━━━━━ Given material ━━━━━

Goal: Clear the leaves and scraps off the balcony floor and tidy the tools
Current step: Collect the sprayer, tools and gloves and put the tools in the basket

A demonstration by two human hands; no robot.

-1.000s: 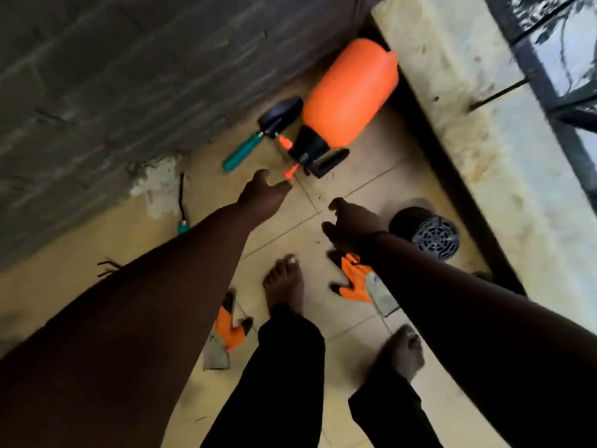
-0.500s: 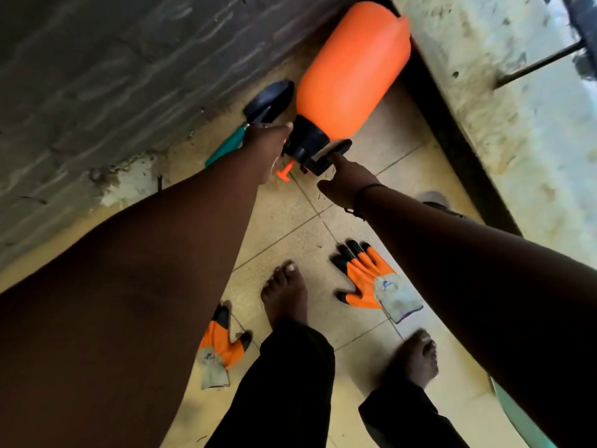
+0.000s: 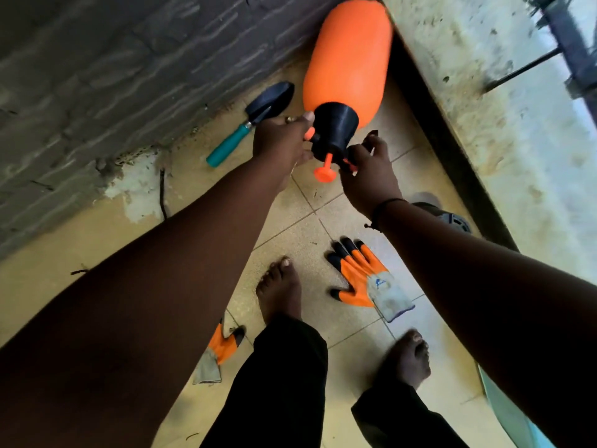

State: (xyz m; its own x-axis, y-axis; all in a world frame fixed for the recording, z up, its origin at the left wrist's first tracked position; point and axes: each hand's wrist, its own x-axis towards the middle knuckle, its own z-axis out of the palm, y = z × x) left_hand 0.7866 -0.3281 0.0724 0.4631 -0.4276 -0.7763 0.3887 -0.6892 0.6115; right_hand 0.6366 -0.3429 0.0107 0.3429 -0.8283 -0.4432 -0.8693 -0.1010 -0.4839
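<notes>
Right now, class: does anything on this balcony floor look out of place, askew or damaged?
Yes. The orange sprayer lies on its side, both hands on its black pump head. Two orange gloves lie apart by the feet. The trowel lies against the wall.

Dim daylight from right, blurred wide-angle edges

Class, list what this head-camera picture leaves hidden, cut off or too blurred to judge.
Head view:
- Second glove: mostly hidden behind the left forearm.
- Floor drain: largely covered by the right forearm.
- Sprayer handle: hidden inside the right hand.
- Left hand fingers: behind the sprayer cap, grip unclear.
- Railing: blurred, cut by the edge.
</notes>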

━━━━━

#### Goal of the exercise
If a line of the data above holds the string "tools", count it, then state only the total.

#### Reply to the exercise
2